From the moment of the establishment of the company, employee registration and regular updates of their personal information have been integral practices. I am the executive director of a development company- in the field of construction. Depending on the specifics of the case, we have mostly temporary employees. Personal information about them is constantly updated, and after the completion of their work and the expiration of the contract, their personal information is destroyed. Adhering to labor laws, we automatically delete the personal information of job seekers if no employment contract is finalized. The biggest problem and challenge we have is the instability of the banking situation of employed persons. We have cases when, for various reasons, the employee does not want to have their salary transferred to their card and prefers to receive their salary in cash, which involves the creation of documents. In this case, different departments work simultaneously to protect the employee’s personal and confidential information.
What are the basic principles that you, as a lawyer and the head of the company, adhere to in order to protect your employees’ data, and how far do you think the Georgian legislation is able to do the same?
The priority of the new law is to enhance the protection of individuals and their personal information, which of course creates a feeling of security and stability.

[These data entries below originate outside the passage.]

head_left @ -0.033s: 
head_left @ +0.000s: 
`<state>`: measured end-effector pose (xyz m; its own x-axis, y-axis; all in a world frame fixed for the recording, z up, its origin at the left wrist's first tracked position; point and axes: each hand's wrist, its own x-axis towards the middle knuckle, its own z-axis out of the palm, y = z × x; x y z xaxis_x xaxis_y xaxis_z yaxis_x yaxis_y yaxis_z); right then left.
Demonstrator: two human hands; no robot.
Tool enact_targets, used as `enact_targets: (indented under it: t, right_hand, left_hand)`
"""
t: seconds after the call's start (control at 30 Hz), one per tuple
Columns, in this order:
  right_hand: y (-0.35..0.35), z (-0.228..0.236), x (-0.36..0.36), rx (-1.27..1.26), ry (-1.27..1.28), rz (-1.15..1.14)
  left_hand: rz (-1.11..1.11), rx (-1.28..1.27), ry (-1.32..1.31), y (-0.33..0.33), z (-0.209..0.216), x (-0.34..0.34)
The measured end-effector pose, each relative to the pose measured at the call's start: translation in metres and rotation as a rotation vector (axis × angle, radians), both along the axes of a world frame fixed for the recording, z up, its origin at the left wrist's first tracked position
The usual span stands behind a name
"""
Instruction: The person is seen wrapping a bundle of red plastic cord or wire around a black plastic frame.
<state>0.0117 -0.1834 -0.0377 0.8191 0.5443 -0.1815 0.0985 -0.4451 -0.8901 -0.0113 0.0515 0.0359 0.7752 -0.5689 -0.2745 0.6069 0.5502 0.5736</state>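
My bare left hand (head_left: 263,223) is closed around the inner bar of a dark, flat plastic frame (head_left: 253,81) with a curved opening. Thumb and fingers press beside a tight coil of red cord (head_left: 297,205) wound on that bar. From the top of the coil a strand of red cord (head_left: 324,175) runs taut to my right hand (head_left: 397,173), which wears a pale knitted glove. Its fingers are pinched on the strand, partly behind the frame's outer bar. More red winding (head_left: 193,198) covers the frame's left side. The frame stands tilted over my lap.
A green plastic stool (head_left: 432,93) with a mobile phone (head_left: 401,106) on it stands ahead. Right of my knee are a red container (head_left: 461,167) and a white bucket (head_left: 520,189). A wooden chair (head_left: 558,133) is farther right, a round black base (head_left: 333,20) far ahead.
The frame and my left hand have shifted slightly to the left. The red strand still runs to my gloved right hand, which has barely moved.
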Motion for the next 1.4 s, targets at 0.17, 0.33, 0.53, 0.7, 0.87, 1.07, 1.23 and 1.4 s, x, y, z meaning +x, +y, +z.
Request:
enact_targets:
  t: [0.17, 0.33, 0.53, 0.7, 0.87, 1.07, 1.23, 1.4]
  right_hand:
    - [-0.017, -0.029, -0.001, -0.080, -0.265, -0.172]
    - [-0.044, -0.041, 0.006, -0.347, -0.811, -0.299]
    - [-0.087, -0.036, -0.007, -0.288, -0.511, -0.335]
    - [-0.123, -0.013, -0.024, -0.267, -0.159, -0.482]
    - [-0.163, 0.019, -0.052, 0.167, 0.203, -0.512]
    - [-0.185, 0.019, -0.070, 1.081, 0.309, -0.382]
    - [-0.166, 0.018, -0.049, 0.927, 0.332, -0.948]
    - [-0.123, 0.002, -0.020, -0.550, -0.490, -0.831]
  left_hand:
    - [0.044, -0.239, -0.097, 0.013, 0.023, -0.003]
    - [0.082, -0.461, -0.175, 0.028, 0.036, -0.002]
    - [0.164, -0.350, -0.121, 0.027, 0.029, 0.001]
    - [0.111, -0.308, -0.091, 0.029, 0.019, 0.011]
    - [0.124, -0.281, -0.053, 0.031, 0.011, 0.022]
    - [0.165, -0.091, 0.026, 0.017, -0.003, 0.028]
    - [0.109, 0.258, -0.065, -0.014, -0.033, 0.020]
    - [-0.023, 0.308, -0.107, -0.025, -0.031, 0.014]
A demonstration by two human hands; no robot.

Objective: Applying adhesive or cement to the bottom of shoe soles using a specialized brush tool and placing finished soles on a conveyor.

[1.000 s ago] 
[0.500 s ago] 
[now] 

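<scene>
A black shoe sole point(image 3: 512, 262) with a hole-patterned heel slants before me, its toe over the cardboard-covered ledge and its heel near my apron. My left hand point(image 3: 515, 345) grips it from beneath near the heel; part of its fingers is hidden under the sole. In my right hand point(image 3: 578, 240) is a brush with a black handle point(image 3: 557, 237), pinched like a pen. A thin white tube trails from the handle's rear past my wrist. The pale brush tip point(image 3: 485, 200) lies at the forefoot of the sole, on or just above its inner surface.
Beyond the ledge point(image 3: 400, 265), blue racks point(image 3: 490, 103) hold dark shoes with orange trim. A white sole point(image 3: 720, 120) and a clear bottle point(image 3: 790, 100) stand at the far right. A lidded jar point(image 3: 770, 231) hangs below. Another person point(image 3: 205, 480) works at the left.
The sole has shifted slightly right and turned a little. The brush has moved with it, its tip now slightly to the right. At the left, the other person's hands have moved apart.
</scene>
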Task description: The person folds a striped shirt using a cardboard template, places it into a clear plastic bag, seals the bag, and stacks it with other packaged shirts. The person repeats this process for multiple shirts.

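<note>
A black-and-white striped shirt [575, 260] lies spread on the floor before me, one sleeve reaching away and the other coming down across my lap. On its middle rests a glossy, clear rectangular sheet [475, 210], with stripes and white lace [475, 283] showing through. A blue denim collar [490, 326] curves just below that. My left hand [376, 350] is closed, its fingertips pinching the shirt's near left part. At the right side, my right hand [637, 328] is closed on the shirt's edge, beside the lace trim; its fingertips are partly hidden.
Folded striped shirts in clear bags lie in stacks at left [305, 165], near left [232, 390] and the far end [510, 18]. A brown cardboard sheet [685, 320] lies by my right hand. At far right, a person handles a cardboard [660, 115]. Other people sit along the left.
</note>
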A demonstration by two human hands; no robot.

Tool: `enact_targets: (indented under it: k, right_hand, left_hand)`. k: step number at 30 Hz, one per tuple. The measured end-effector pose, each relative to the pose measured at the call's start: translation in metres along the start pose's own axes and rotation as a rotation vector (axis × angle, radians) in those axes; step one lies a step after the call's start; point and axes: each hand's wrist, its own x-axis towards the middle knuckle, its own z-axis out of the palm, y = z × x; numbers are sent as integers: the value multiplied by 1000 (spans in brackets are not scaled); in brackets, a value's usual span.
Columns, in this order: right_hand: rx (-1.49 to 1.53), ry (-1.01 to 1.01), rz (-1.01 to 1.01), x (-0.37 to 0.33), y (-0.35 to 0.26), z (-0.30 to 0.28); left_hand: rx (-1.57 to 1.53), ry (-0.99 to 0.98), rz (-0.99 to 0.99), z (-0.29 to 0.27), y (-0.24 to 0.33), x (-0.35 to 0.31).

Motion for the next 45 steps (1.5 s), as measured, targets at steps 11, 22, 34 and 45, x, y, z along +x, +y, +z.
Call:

During the Covid pandemic, numerous regulations emerged, including the mandate for temperature checks, employee registration with temperature readings, and limits on office occupancy. With the construction process ongoing, as we had about 150 employees in the company, we decided to install a smart thermal video camera which would record people’s attendance at work, measure their temperatures and save complete information on the employee’s personal page. As a result, the occupational safety manager had constant information about the employees’ reporting to work and their temperatures. Our initiative marked the first implementation of such a system in Georgia. This underscores the importance not only of safeguarding personal information but also of creating conducive work environments that prioritize employee comfort and motivation.
According to your recommendation as a lawyer, what additional changes can be made in the mentioned law in the future?
It would indeed be beneficial if legislation offered more detailed guidance regarding the role of the Personal Data Protection Officer. For example, in the position of Labor Safety Manager, where normative acts are directly developed, it is defined what competence the person holding this position should have, what direct obligation they have during the performance of the service, etc. I hope that the status of Personal Data Protection Officer will improve over time, with additional supporting documents developed to provide further guidance.